• _Work to complete_
Could you repeat the listing exactly, leaving out the pictures?

··· Material provided

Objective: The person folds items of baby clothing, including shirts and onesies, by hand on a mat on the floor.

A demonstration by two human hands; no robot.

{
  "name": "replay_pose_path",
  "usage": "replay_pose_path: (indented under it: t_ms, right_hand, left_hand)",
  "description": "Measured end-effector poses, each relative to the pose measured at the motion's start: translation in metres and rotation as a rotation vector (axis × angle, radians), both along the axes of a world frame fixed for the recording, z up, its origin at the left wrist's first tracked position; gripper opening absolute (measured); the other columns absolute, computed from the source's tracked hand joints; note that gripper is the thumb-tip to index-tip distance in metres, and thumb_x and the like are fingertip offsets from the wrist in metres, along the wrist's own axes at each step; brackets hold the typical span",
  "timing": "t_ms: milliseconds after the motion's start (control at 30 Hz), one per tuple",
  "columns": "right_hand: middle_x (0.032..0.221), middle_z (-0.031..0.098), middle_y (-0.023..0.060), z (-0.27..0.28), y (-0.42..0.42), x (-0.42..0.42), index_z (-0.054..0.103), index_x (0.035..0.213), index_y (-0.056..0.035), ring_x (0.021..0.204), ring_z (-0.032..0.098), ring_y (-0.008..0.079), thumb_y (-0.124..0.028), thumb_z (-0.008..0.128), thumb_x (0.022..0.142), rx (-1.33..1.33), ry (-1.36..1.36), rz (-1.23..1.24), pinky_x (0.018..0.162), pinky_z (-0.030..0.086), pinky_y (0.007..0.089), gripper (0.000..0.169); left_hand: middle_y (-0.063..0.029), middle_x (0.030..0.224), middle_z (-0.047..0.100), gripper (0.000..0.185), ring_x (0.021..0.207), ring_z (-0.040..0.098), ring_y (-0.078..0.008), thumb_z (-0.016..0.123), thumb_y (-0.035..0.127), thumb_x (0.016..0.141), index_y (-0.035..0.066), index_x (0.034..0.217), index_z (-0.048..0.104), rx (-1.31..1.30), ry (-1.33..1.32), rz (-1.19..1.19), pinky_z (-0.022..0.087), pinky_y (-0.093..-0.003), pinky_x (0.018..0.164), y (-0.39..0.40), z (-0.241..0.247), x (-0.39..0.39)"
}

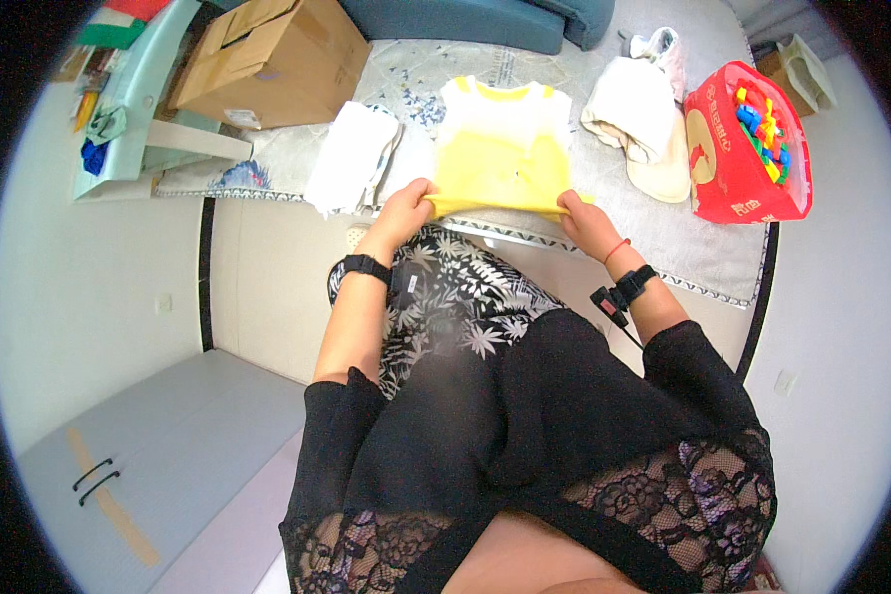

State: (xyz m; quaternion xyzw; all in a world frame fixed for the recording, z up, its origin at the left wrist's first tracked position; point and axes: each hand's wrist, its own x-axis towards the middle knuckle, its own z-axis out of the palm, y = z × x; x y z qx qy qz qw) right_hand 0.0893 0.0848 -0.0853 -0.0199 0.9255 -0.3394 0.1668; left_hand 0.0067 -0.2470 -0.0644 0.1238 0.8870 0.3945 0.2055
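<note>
A yellow and white child's shirt [506, 152] lies spread out before me, its neckline pointing away. My left hand [407, 211] grips the hem at its left corner. At the right corner of the same hem, my right hand [588, 223] pinches the yellow fabric. Between both hands the hem is pulled taut near the front edge of the grey quilted cover [638, 241]. Folded white cloth [353, 160] rests just left of the shirt. To the right lie a white garment [631, 111] and a beige cap-like item [661, 167].
A red bag [731, 178] of colourful toy blocks [768, 137] stands at the right. At the back left is a cardboard box [275, 70], beside a pale green shelf unit [130, 96]. Blue-grey cushions [453, 22] line the back. A grey cabinet [171, 416] with black handles is at lower left.
</note>
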Motion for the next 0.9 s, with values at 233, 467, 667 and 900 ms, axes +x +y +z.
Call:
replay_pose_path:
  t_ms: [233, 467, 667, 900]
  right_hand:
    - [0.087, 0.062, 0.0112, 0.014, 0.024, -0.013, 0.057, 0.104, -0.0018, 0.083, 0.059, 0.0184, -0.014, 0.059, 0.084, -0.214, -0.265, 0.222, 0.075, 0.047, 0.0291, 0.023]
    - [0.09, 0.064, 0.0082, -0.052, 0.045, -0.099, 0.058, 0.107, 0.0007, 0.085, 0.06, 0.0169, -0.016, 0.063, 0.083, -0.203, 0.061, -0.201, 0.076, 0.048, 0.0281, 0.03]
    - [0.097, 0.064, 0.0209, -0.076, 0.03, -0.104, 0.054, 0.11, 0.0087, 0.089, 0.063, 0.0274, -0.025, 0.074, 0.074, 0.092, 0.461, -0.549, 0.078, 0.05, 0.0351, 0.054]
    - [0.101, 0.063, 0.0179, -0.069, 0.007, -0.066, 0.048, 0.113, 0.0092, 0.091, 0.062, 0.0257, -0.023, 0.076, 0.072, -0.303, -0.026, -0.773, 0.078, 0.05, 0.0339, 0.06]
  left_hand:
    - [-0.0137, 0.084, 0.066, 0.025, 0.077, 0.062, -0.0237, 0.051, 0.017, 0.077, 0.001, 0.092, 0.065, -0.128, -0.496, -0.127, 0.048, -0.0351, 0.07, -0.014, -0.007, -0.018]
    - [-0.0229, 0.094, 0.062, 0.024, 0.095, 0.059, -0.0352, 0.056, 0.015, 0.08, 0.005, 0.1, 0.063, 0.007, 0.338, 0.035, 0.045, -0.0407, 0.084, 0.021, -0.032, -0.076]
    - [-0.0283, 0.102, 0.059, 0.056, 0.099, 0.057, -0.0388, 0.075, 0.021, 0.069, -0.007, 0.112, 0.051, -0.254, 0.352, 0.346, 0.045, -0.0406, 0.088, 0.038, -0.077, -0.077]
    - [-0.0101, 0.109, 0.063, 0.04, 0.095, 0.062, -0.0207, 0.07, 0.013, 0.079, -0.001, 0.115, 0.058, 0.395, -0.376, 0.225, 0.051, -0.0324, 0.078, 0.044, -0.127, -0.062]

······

• _Solution to this problem_
Objective: The person folds items of baby clothing, including shirts and onesies, by hand on a mat on the floor.

A demonstration by two human hands; no robot.

{
  "name": "replay_pose_path",
  "usage": "replay_pose_path: (indented under it: t_ms, right_hand, left_hand)",
  "description": "Measured end-effector poses, each relative to the pose measured at the motion's start: translation in metres and rotation as a rotation vector (axis × angle, radians), both along the axes of a world frame fixed for the recording, z up, its origin at the left wrist's first tracked position; gripper opening absolute (measured); the other columns absolute, computed from the source's tracked hand joints; note that gripper is the thumb-tip to index-tip distance in metres, and thumb_x and the like are fingertip offsets from the wrist in metres, along the wrist's own axes at each step; brackets hold the typical span",
  "timing": "t_ms: milliseconds after the motion's start (control at 30 Hz), one per tuple",
  "columns": "right_hand: middle_x (0.032..0.221), middle_z (-0.031..0.098), middle_y (-0.023..0.060), z (-0.27..0.28), y (-0.42..0.42), x (-0.42..0.42), index_z (-0.054..0.103), index_x (0.035..0.213), index_y (-0.056..0.035), ring_x (0.021..0.204), ring_z (-0.032..0.098), ring_y (-0.008..0.079), thumb_y (-0.124..0.028), thumb_z (-0.008..0.128), thumb_x (0.022..0.142), rx (-1.33..1.33), ry (-1.36..1.36), rz (-1.23..1.24), pinky_x (0.018..0.162), pinky_z (-0.030..0.086), pinky_y (0.007..0.089), gripper (0.000..0.169); left_hand: middle_y (-0.063..0.029), middle_x (0.030..0.224), middle_z (-0.047..0.100), gripper (0.000..0.185), ring_x (0.021..0.207), ring_z (-0.040..0.098), ring_y (-0.078..0.008), thumb_z (-0.016..0.123), thumb_y (-0.035..0.127), thumb_x (0.016..0.141), index_y (-0.035..0.066), index_x (0.034..0.217), index_z (-0.048..0.104), rx (-1.31..1.30), ry (-1.33..1.32), rz (-1.19..1.19), pinky_z (-0.022..0.087), pinky_y (-0.093..-0.003), pinky_x (0.018..0.164), y (-0.39..0.40), z (-0.241..0.247), x (-0.39..0.39)"
}


State: (xyz m; quaternion xyzw; all in a world frame fixed for the recording, z up, its origin at the left wrist's first tracked position; point and axes: each hand's wrist, its own x-axis towards the middle knuckle, its own z-axis out of the palm, y = z × x; x y z qx qy qz qw) right_hand 0.0893 0.0848 -0.0853 -0.0199 0.9255 -0.3394 0.1668; left_hand 0.0067 -0.2470 -0.0644 0.1238 0.8870 0.3945 0.2055
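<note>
A yellow and white child's shirt [506, 152] lies spread out before me, its neckline pointing away. My left hand [407, 211] grips the hem at its left corner. At the right corner of the same hem, my right hand [588, 223] pinches the yellow fabric. Between both hands the hem is pulled taut near the front edge of the grey quilted cover [638, 241]. Folded white cloth [353, 160] rests just left of the shirt. To the right lie a white garment [631, 111] and a beige cap-like item [661, 167].
A red bag [731, 178] of colourful toy blocks [768, 137] stands at the right. At the back left is a cardboard box [275, 70], beside a pale green shelf unit [130, 96]. Blue-grey cushions [453, 22] line the back. A grey cabinet [171, 416] with black handles is at lower left.
</note>
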Motion for the next 0.9 s, with values at 233, 467, 667 and 900 ms, axes +x +y +z.
Call:
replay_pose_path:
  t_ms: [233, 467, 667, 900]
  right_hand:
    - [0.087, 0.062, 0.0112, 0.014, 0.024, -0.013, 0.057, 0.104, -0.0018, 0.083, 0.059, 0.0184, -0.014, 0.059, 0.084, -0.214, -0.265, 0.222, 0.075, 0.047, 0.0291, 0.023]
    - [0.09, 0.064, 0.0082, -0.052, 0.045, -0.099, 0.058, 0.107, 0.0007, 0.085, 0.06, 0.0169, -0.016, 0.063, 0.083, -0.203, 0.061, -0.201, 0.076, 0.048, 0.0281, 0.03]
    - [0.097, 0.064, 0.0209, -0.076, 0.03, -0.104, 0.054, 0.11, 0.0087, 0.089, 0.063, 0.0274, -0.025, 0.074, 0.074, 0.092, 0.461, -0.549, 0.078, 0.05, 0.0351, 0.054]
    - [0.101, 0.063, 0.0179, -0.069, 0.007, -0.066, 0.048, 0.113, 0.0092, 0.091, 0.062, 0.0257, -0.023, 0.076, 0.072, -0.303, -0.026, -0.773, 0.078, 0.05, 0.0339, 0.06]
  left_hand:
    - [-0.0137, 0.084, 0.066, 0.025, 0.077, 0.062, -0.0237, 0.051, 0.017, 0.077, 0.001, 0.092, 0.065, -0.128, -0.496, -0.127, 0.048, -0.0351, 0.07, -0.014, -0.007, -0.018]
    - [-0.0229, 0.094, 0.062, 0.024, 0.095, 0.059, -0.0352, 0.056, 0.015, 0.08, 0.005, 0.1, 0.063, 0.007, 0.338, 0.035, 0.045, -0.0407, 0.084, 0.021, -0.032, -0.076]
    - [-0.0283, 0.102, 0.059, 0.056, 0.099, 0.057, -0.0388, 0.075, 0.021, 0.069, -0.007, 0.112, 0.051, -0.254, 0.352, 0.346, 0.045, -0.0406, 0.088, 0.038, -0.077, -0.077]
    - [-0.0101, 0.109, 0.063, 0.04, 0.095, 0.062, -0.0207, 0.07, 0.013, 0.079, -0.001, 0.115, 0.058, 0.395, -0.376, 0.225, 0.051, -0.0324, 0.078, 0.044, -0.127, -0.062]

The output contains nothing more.